Role of RCS in Transcriptional Control by MEF2
The myocyte enhancer factor 2 (MEF2) transcription factor has been found to play an important role in the behavioral responses to repeated cocaine administration, and to be also involved in the effects of this psychostimulant on the dendritic spine morphology of MSNs in nucleus accumbens and dorsal striatum (Flavell et al., 2006; Shalizi et al., 2006). MEF2 activity is stimulated by glutamatergic synaptic activity, which increases Ca2+ influx via L-type voltage-sensitive Ca2+ channels (LT-VSCCs) and activation of Ca2+/calmodulin (Ca2+/CaM)-dependent signaling pathways. Ca2+/CaM then stimulates calcineurin to dephosphorylate MEF2, including two inhibitory Cdk5 sites, to promote MEF2 activation. Recent studies showed that cocaine suppresses striatal MEF2 activity in part through a mechanism involving cAMP, RCS, and calcineurin (Pulipparacharuvil et al., 2008). Reduced MEF2 activity in the nucleus accumbens in vivo was found to be required for the cocaine-induced increases in dendritic spine density. Surprisingly, increased MEF2 activity in the accumbens, which blocked the cocaine-induced increase in dendritic spine density, enhanced sensitized behavioral responses to cocaine. Together, these findings implicate MEF2 as a key regulator of structural synapse plasticity and sensitized responses to cocaine and suggest that reducing MEF2 activity (and increasing spine density) in the nucleus accumbens may be a compensatory mechanism to limit long-lasting maladaptive behavioral responses to cocaine. The fact that RCS plays a role in the regulation of MEF2 dephosphorylation suggests that it likely is involved in the processes whereby psychostimulants can increase spine density in MSNs.

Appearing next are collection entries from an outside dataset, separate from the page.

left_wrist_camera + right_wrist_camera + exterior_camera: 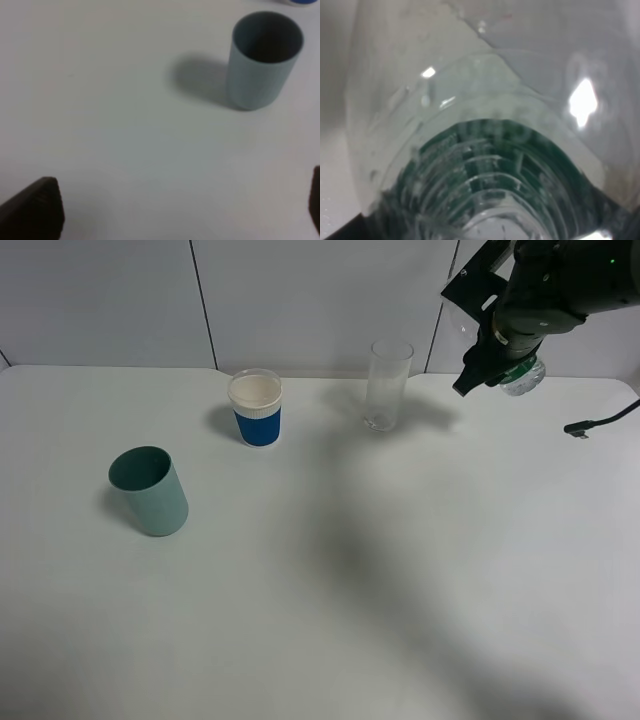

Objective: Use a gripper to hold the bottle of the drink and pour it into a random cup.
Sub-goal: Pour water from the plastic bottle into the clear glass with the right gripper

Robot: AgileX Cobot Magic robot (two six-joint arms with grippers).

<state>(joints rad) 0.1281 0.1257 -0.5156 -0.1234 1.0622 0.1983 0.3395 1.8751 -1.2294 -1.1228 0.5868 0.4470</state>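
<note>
**Bottle aloft at the far right, three cups below**

Bottle [495,165] plastic fills the right wrist view, pressed so close to the lens that only ribbed clear wall and a band of dark green label show. The lettering is too blurred to read, and neither the mouth nor the base is visible there.

Counted from the high camera: one bottle [524,375], three cups, two grippers and one loose black cable [600,425]. The cups are a clear tumbler [387,385], a blue-and-white paper cup [257,408] and a teal cup [150,490]. All three stand upright and well apart on the white table [330,590].

The right gripper [495,365] is clenched on the bottle, holding it in the air over the table's far right side, to the right of the tumbler and clear of it. Black arm covers most of the bottle – only a green-banded end pokes out at the gripper's lower right, with a faint clear curve at its upper left. Its long axis therefore slants across the gripper, well off vertical. Which end is the mouth I cannot tell.

The left gripper [175,207] is outside the high view. Its wrist view catches two dark fingertips [35,210] at opposite edges – jaws spread, nothing between them. The teal cup [262,60] stands beyond, and a blue sliver, cut off by the frame edge, shows past it.
</note>
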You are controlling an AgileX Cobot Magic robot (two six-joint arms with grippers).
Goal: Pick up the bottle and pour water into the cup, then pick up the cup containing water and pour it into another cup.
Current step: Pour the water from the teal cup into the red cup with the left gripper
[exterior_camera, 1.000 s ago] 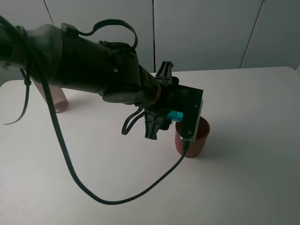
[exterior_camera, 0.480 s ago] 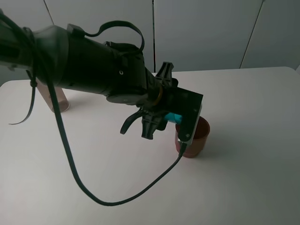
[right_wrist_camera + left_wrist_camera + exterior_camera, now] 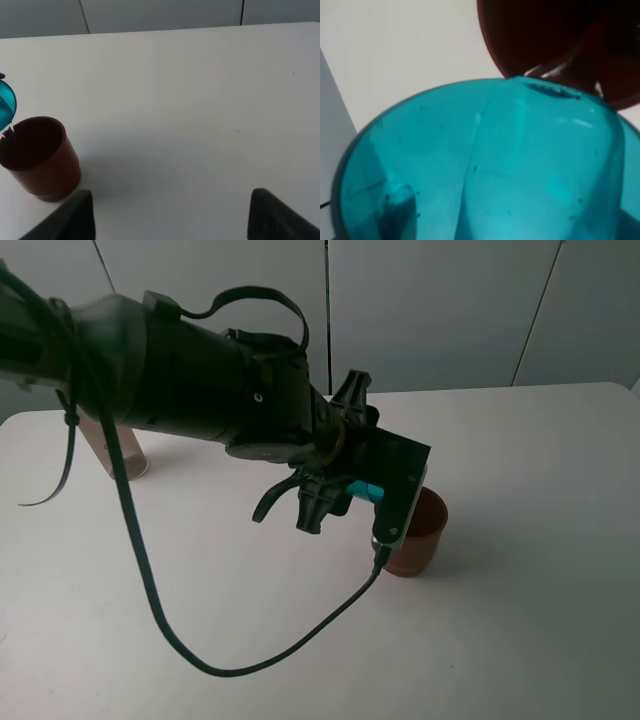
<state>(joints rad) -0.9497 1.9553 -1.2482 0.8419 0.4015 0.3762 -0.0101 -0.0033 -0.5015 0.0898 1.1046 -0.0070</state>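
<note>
The left gripper (image 3: 368,490), fingers pinching the teal cup (image 3: 368,489), tips it over the red-brown cup (image 3: 418,531) mid-worktop (image 3: 520,540), having edged slightly left since earlier. The right gripper's (image 3: 170,212) fingers are spread; the bottle (image 3: 118,448) stands far left.

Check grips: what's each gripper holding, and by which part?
Left gripper: shut on the teal cup, tipped over the red-brown cup; contact point hidden. Right gripper: open, empty.

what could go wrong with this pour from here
The teal cup is tipped over the red-brown cup, and its lip sits right at that cup's near rim, so water may run down the outside onto the table. The left arm's dangling cable hangs close to the red-brown cup and could nudge it.
</note>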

Functional Role of RCS in Anxiety and Motivation
Regulator of calmodulin signaling expression is high in the dorsal striatum, nucleus accumbens, and amygdala, suggesting that the protein is involved in limbic–striatal function. RCS knockout mice have been recently created and examined in terms of behavioral models dependent on these brain areas (Davis et al., in revision). While RCS knockout mice showed normal acquisition of a food-motivated instrumental response, they exhibited a lower breakpoint when tested on responding on a progressive ratio schedule of reinforcement. Moreover, RCS knockout mice displayed decreased exploration in both the open arms of an elevated plus maze and in the center region of an open field, suggesting an enhanced anxiety response. Notably, biochemical studies revealed a reduction in the levels of DARPP-32 and of the GluR1 glutamate receptor in the striatum of the knockout mice. As DARPP-32 and GluR1 are important in the acquisition and maintenance of reward-mediated behavior, the altered expression of these proteins might be involved in the behavioral deficits found in RCS knockout mice.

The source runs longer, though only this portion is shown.